We will be dividing our data into an 80-20 split, using 80% for training and 20% for testing. This will be repeated randomly for each iteration of training to evaluate how much the training improves results on average.


In [1]:
#Import necessary modules

from __future__ import unicode_literals, print_function
import spacy
from spacy.lang.es import Spanish 
from spacy.scorer import Scorer
from spacy.language import GoldParse
from spacy.util import minibatch, compounding

import pandas as pd
import numpy as np
import json
import plac
import random
from sklearn.model_selection import train_test_split
from pathlib import Path
from copy import deepcopy

In [2]:
# Read Tagged Data from JSON file
with open('AMSTrainingII_SF.json', 'r', encoding='utf-8') as fp2:
    TAGGED_DATA = json.load(fp2)

Spacy has a built-in function for evaluating a model's performance using the [command line](https://spacy.io/api/cli#evaluate), but alternatively you can define a function like the one below.
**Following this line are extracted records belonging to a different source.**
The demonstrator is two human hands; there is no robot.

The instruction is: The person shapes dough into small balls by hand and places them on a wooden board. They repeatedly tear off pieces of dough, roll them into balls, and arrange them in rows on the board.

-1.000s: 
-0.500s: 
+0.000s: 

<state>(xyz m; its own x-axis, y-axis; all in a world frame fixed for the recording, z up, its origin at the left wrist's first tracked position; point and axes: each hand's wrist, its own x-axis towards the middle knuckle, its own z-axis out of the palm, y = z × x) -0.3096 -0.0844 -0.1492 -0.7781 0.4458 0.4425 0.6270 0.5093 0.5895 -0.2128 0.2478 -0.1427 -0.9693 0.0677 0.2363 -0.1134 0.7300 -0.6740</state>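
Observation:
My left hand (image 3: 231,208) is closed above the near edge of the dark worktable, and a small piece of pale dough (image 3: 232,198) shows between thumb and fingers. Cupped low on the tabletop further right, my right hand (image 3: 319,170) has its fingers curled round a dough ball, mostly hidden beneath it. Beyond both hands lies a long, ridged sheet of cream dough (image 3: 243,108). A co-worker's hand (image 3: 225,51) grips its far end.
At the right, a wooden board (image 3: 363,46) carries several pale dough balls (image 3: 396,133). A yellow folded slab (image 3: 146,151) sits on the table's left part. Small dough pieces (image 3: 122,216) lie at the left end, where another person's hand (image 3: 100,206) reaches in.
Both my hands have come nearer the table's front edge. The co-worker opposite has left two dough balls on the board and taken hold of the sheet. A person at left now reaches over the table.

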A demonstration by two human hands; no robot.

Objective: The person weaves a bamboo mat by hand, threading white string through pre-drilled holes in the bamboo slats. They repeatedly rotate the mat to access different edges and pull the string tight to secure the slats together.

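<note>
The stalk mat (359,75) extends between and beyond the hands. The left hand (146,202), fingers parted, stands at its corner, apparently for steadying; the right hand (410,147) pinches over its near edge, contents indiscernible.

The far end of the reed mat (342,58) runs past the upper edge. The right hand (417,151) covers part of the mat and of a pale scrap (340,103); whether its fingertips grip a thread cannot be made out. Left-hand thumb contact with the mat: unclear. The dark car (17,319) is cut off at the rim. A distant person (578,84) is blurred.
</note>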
It takes the NER model and examples that you input and returns several metrics:
        - UAS (Unlabelled Attachment Score) 
        - LAS (Labelled Attachment Score)
        - ents_p
        - ents_r
        - ents_f
        - tags_acc
        - token_acc

[According](https://github.com/explosion/spaCy/issues/2405) to one of the creators of Spacy, 
>The UAS and LAS are standard metrics to evaluate dependency parsing. UAS is the proportion of tokens whose head has been correctly assigned, LAS is the proportion of tokens whose head has been correctly assigned with the right dependency label (subject, object, etc).
>ents_p, ents_r, ents_f are the precision, recall and fscore for the NER task.
>tags_acc is the POS tagging accuracy.
>token_acc seems to be the precision for token segmentation.

The key metrics for this task are the precision, recall and f-score.
**Precision** (ents_p) is the ratio of correctly-labeled entities out of all the entities labeled. (True Positive/(True Positive+False Positive)).
**Recall**  (ents_r) is the ratio of correctly-labeled entities out of all true entities (True Positive/(True Positive+False Negative)). The F-score is the mean of both values.  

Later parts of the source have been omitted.